What you need to do
All lines before the one containing "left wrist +", plus that line itself, are to be printed exactly as they appear below.

Data for this task
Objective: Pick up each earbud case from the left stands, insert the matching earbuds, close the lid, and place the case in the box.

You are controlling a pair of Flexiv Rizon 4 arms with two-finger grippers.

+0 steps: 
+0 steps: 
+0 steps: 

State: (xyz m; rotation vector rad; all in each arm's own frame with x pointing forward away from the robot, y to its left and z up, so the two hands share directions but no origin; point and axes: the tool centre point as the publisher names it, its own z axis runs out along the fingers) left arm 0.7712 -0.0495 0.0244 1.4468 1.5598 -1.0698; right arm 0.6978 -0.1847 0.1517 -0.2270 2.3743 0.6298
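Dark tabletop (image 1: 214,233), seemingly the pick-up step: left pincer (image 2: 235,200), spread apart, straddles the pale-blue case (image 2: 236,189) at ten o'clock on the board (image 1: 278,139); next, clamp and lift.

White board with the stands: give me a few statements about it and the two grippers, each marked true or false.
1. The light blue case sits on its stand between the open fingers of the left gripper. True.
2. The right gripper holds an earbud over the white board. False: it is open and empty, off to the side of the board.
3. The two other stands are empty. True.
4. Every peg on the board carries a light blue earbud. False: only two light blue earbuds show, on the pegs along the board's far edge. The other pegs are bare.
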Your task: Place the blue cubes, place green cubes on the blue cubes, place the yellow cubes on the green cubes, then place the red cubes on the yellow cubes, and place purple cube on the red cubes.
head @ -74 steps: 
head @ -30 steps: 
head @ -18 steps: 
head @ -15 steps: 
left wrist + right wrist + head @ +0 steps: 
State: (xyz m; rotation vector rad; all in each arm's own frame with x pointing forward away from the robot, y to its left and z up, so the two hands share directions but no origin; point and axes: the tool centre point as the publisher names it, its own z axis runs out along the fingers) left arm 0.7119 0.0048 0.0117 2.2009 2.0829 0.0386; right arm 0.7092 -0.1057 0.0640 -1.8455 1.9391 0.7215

Task output
Objective: Pick up each earbud case from the left stands, insert the matching earbuds, close the lid, and place the case in the box.

You are controlling a pair of Flexiv Rizon 4 arms with two-finger grippers.

+0 steps: 
+0 steps: 
+0 steps: 

State: (xyz m; rotation vector rad; all in each arm's own frame with x pointing forward away from the robot, y to its left and z up, so the two hands share directions but no origin; point and axes: the tool centre point as the publisher names it, its own z axis runs out along the fingers) left arm 0.7712 -0.0495 0.0244 1.4468 1.5598 -1.0698; right arm 0.6978 -0.1847 0.1517 -0.2270 2.3743 0.6298
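Dark tabletop (image 1: 214,233), seemingly the pick-up step: left pincer (image 2: 235,200), spread apart, straddles the pale-blue case (image 2: 236,189) at ten o'clock on the board (image 1: 278,139); next, clamp and lift.

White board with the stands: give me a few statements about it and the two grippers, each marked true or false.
1. The light blue case sits on its stand between the open fingers of the left gripper. True.
2. The right gripper holds an earbud over the white board. False: it is open and empty, off to the side of the board.
3. The two other stands are empty. True.
4. Every peg on the board carries a light blue earbud. False: only two light blue earbuds show, on the pegs along the board's far edge. The other pegs are bare.
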Your task: Place the blue cubes, place green cubes on the blue cubes, place the yellow cubes on the green cubes, then place the red cubes on the yellow cubes, and place purple cube on the red cubes.
head @ -74 steps: 
head @ -30 steps: 
head @ -18 steps: 
head @ -15 steps: 
left wrist + right wrist + head @ +0 steps: 

The output is finished.